Risa Gelles-Watnick and Andrew Perrin, Pew Research Center
Fraud
Facebook’s Marketplace has become a hotbed of scammers, in part because scammers flock to any online marketplace and Facebook’s is now the big one. Back in 2019, 6 percent of respondents to a survey said they’d made a purchase on Marketplace, a figure that by 2021 has hit 14 percent. By comparison, that figure was 6 percent in 2021 for Craigslist, previously the home of peer-to-peer online goods exchange. Facebook has 400 workers employed by Accenture monitoring the service to back up the AI system that they use to identify and thwart scammers. To get a sense of how that’s going, those workers reportedly have to handle about 600 complaints per day each.

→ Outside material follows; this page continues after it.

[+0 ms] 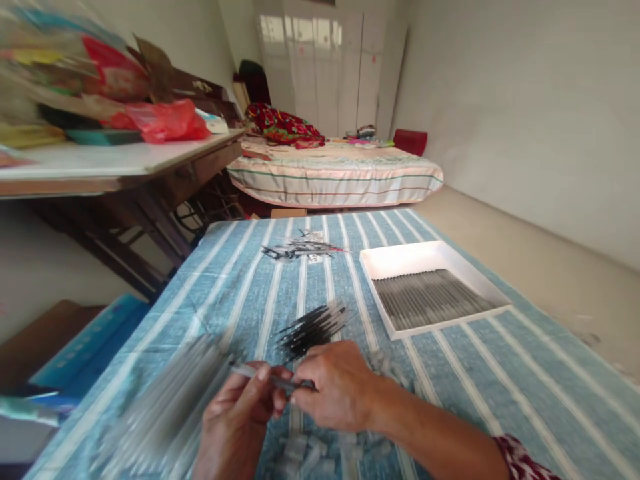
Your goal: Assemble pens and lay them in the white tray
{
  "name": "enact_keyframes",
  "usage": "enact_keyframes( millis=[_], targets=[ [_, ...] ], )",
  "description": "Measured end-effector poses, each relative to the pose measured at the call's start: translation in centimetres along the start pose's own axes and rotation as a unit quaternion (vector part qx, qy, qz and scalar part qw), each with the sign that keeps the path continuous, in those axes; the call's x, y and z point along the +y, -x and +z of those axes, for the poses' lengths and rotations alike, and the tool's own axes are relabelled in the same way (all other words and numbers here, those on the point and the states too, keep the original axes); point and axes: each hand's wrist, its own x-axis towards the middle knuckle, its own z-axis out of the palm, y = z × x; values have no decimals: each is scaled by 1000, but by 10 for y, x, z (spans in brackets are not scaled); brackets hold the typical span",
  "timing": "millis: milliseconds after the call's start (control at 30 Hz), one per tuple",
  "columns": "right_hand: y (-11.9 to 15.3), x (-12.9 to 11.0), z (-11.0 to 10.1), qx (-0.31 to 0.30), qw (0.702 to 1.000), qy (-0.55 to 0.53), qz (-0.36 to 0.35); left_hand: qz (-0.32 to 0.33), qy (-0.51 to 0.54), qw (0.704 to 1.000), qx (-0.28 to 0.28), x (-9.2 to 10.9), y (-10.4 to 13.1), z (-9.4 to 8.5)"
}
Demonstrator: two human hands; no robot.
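My left hand (240, 413) pinches a slim pen (245, 369) with a clear greyish barrel and a darker section toward the right. On that dark end the fingers of my right hand (335, 387) are closed. Beside my left hand lies a bundle of long translucent pen barrels (165, 407). Just beyond my right hand is a heap of black pen refills (313, 330). Small translucent caps (307, 453) are scattered below the hands, with more of them partly hidden by my right forearm.
A white shallow box (400, 263) on the right holds a row of grey pens (430, 297). Thin dark pieces (305, 248) lie at the far side of the striped tablecloth (240, 300). A side table (170, 157) with bags stands at left; a bed (335, 177) is behind.
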Motion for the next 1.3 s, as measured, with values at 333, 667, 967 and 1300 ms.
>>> enact_keyframes(
  millis=[333, 667, 967, 1300],
  targets=[
    [12, 82, -53, 130, 968, -34, 212, 14, -118, 990, 71, 8, -13, -18],
    [28, 150, -67, 87, 927, 8, 364, 40, -222, 973, 43, 2, -13, -17],
    [24, 141, -64, 42, 927, 105, 356, 51, -232, 970, 44, 1, -15, -19],
    [27, 146, -63, 5, 928, 138, 346, 44, -234, 970, 48, 0, -18, -20]
  ],
)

Craig Silverman, A.C. Thompson and Peter Elkind, ProPublica
Shifting Sands
Two studies looking at how islands in the Federated States of Micronesia and the Gilbert Islands have changed amid sea level rise found that among 175 sparsely populated or uninhabited islands, while lots of them have shrunk, lots of them have also expanded since the 1940s. Micronesia increased its land area by approximately 3 percent since the ‘40s and the Gilberts are 2.45 percent larger. It clarifies the simplistic idea that all islands are all just going to be sucked under amid sea level rise, which is true in many cases but misses the reality that the complex relationship between tides and waves and surges makes things more complicated to forecast than water go up, island sinks down.
Diagnoses
A new report from the Department of Health and Human Services identified two tricks used by insurance companies that led to some $9.2 billion in federal payments in the course of a year. The billing strategies — one where insurers review charts for diagnoses that doctors didn’t actually flag, another involving vendor-administered health risk assessments — are controversial, but both are allowed under Medicare. The main thing is the report identified a few insurers who seem to be really milking them: just 20 companies that represent 31 percent of Medicare Advantage enrollment accounted for 54 percent of that $9.2 billion, while the 142 companies that cover the other 69 percent got the rest. Indeed, one company alone — unnamed — generated 58 percent of the payments drawn from health-risk assessments.
Anna Wilde Mathews, The Wall Street Journal
Alaska
About 80 percent of Alaska’s communities can’t be accessed by road, and planes are an essential part of daily life for many. This is one reason Alaska is a comparatively dangerous place to fly, accounting for 42 percent of the country’s fatalities in commuter, air taxi and charter flights since 2016. One study identified Automatic Dependent Surveillance Broadcast systems (ADS-B) as a solution after testing them on 388 aircraft from 1999 to 2006 and seeing a decline in crash rates, but they’re not cheap, and they’re not required in most of Alaska. A full ADS-B unit from Garmin goes for $5,395, and a partial unit that only broadcasts location goes for $1,795.